• _Task_
In the copy, every line of the material that follows must appear exactly, and no pictures should.
____________
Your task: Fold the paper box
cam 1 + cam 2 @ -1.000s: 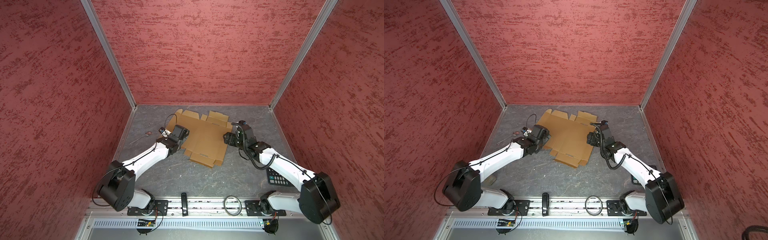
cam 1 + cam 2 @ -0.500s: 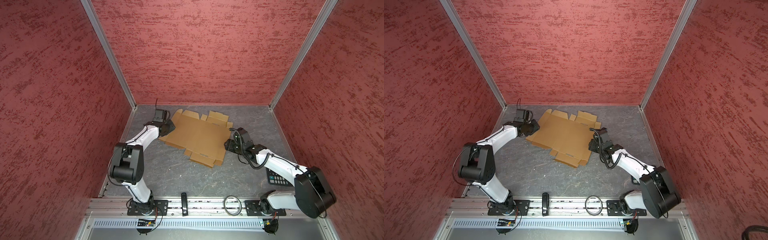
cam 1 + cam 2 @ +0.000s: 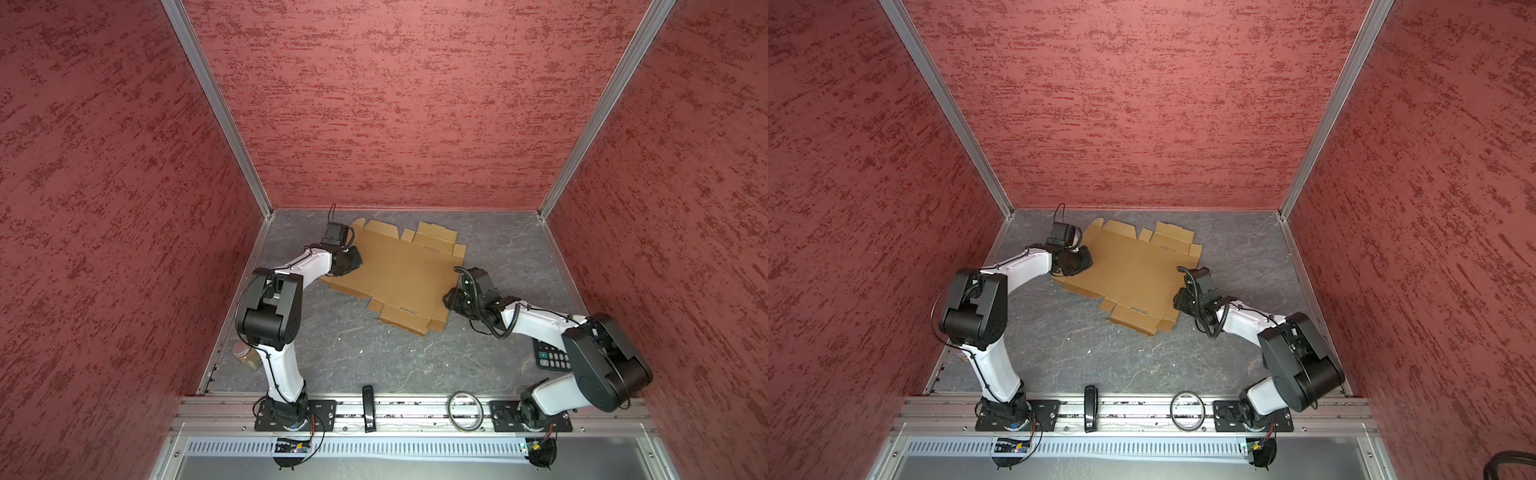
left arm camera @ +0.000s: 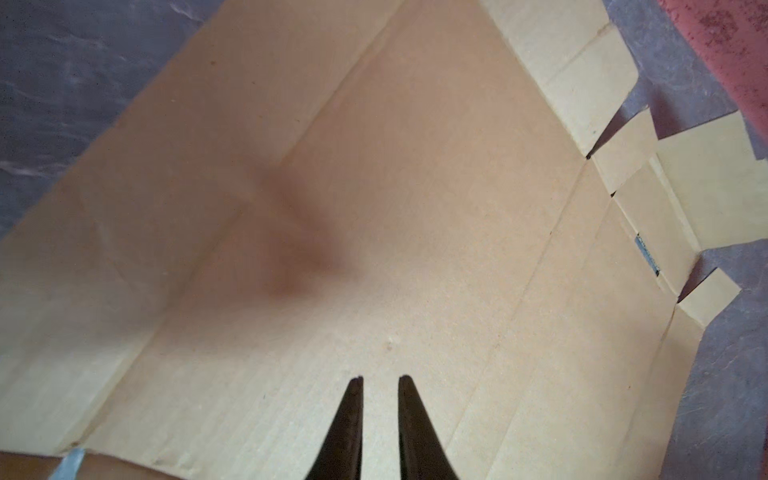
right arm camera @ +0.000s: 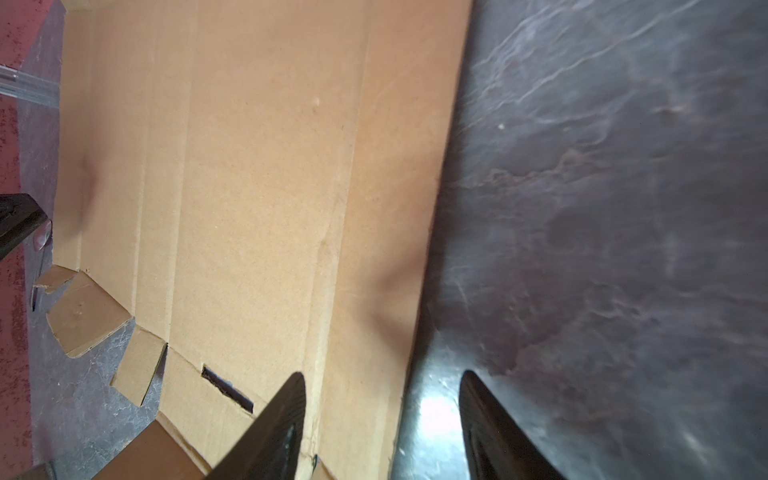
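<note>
Grey counter (image 3: 374,365). Paper box (image 3: 399,270) unfolded, likely light, stiff; grip edge flaps. Left gripper (image 4: 380,380) jaws nearly together; right gripper (image 5: 382,376) jaws spread.

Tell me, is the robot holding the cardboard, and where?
Nothing looks held. The left tool hangs nearly closed over the paper box, both tips in front of it. The right tool stands open across its edge.
</note>
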Available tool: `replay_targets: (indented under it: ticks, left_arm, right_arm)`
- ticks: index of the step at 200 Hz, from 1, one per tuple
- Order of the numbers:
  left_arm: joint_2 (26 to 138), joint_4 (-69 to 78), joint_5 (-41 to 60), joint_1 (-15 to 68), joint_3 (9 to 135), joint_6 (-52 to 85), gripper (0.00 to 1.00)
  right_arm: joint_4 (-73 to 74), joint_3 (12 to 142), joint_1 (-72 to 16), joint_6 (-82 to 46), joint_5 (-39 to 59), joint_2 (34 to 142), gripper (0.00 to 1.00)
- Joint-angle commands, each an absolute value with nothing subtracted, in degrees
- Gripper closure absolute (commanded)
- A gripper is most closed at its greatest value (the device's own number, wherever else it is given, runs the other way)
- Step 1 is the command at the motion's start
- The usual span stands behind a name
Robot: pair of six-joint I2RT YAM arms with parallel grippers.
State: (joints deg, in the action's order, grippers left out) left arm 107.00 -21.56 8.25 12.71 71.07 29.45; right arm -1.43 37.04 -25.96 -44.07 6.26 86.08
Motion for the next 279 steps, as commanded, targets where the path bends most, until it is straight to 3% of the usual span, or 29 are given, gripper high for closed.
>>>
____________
• _Answer box_
Your task: Fold the paper box
cam 1 + cam 2 @ -1.000s: 
cam 1 + cam 2 @ -0.500s: 
cam 1 + cam 2 @ +0.000s: 
left arm camera @ +0.000s: 
right arm camera @ +0.000s: 
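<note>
Grey counter (image 3: 374,365). Paper box (image 3: 399,270) unfolded, likely light, stiff; grip edge flaps. Left gripper (image 4: 380,380) jaws nearly together; right gripper (image 5: 382,376) jaws spread.

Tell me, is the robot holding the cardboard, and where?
Nothing looks held. The left tool hangs nearly closed over the paper box, both tips in front of it. The right tool stands open across its edge.
</note>
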Available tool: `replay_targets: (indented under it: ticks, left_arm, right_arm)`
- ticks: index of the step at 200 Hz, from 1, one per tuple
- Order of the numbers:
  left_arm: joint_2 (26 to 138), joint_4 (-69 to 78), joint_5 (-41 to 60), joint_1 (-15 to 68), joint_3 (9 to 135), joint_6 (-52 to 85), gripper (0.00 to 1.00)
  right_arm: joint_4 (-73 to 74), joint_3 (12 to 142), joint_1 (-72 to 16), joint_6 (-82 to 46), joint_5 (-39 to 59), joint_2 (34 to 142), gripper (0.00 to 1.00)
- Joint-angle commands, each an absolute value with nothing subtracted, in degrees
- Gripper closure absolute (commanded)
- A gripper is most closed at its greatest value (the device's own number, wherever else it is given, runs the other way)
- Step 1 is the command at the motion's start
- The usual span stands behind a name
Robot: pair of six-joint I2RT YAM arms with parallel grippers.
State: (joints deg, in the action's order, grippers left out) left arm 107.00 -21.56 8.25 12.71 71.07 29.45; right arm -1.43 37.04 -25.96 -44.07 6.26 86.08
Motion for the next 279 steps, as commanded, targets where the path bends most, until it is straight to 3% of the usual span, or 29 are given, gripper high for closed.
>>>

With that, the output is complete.